Ulrich Kasparick, Parlamentarischer Staatssekretär im Bundesverkehrsministerium, bescheinigte allen, die mit Gefahrguttransporten in Deutschland befasst sind, "gute Arbeit". Die Sicherheitsbemühungen müssten aber schon deshalb weiter erhöht werden, weil bei dem zu erwartenden Verkehrswachstum auch die Unfallfolgekosten gesenkt werden müssten. Kasparick erwartet zudem neue Aufgabenstellungen für Gefahrguttransporte, etwa für die Logistik von Wasserstoff als Alternative zu Benzin.

Mit den Sicherheits- und Stabilitätstechnologien für Nutzfahrzeuge und Möglichkeiten der weiteren Entwicklung von Fahrerassistenzsystemen befasste sich Jacques Esculier, Vorstandsvorsitzender von Wabco. Er zeigte auf, wie die Verkehrsunfallzahlen mit Nutzfahrzeugen, vor allem mit Beteiligung von Gefahrguttransportern, in Zukunft weiter deutlich reduziert werden können.
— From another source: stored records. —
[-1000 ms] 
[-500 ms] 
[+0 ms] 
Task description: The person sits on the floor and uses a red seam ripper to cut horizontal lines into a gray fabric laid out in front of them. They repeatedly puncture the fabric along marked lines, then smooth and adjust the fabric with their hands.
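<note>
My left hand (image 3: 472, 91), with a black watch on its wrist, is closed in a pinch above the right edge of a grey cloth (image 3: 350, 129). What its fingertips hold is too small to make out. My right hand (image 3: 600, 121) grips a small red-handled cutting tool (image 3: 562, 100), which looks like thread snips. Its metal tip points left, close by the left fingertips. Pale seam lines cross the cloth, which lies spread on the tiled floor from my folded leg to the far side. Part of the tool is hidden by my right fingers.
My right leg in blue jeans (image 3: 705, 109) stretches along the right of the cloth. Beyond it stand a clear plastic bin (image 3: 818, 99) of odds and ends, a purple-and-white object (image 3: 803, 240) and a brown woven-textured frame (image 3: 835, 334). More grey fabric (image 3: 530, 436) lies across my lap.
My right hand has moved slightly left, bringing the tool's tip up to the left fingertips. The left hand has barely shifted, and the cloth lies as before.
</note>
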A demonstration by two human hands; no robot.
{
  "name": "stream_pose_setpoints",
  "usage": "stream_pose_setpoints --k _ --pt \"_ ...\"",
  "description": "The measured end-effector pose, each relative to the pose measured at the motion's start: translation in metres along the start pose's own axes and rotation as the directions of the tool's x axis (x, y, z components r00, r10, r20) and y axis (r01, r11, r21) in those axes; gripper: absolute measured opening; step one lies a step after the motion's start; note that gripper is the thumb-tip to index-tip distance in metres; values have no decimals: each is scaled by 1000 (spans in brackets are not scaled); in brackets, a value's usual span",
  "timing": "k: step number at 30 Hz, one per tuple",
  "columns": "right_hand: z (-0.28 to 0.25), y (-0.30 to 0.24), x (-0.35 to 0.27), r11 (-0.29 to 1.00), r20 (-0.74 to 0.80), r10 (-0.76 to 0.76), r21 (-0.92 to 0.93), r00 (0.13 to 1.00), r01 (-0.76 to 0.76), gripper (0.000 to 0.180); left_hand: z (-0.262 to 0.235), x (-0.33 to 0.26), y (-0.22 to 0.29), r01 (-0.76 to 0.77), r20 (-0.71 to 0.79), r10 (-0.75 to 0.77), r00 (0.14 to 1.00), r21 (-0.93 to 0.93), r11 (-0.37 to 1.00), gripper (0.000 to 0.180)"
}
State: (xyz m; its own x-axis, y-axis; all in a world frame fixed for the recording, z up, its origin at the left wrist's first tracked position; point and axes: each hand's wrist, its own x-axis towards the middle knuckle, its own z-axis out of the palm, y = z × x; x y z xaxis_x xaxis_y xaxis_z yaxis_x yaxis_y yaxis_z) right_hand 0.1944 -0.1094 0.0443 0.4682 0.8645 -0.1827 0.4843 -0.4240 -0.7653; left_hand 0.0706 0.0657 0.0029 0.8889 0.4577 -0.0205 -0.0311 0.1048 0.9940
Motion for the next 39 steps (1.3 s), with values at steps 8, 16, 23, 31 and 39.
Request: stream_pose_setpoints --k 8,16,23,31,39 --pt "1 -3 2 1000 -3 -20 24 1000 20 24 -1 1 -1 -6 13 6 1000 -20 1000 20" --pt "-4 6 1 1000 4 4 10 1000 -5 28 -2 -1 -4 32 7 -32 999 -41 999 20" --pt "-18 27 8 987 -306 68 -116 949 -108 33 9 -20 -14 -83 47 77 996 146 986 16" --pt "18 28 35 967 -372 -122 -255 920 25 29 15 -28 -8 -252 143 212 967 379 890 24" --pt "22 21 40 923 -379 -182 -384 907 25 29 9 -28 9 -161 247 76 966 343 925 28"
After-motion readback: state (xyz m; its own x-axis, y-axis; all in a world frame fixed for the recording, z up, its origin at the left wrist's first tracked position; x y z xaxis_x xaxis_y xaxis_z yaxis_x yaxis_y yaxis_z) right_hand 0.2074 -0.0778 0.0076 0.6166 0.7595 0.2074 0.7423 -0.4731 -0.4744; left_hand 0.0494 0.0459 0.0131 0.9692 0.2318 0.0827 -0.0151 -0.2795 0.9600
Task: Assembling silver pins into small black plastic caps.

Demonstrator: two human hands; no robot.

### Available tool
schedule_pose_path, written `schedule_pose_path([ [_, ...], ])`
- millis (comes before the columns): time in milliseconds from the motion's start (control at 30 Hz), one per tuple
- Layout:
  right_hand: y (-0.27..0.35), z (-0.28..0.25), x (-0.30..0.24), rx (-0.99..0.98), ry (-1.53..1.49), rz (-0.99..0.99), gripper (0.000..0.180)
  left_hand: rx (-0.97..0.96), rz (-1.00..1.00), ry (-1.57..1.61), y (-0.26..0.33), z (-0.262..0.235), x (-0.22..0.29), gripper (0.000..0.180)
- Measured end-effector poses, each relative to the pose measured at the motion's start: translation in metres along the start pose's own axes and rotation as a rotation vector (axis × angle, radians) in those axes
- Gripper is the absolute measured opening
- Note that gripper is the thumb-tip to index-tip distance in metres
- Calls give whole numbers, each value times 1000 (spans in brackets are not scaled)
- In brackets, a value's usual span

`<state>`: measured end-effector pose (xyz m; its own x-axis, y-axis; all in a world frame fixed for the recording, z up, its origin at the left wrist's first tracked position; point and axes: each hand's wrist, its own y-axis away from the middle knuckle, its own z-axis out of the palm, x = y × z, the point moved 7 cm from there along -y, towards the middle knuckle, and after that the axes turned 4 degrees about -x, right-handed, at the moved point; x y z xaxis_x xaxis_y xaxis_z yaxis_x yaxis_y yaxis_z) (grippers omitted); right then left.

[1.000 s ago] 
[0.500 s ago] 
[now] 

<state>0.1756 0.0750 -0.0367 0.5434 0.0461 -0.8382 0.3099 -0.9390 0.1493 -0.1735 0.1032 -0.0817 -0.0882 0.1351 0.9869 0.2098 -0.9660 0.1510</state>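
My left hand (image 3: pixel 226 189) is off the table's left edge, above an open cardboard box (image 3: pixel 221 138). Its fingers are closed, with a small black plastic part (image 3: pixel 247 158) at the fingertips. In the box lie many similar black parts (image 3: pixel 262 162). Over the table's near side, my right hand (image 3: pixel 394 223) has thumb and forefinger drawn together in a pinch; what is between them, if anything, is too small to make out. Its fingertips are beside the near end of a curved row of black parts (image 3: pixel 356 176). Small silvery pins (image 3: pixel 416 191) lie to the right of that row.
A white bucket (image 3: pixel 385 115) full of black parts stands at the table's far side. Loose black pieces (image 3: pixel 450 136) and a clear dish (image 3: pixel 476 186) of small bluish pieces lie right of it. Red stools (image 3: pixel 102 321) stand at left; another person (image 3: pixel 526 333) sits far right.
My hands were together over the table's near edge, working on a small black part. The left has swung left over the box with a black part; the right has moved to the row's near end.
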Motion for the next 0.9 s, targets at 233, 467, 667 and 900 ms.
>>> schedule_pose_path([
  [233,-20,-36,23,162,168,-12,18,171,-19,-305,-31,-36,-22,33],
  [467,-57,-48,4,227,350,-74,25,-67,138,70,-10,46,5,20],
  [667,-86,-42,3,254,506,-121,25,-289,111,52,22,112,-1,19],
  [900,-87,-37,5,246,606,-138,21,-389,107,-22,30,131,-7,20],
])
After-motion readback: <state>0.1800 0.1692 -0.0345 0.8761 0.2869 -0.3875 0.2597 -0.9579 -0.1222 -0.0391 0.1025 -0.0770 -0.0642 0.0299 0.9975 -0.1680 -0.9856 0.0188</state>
Wabco ist einer der weltweit führenden Anbieter von elektronischen Brems- und Fahrzeugregelsystemen sowie von Federungs- und Antriebssystemen für Nutzfahrzeuge. Bei einer anschließenden Live-Vorführung konnten sich die Teilnehmer des Gefahrguttages von der Wirkung eines neuen Fahrerassistenzsystems überzeugen.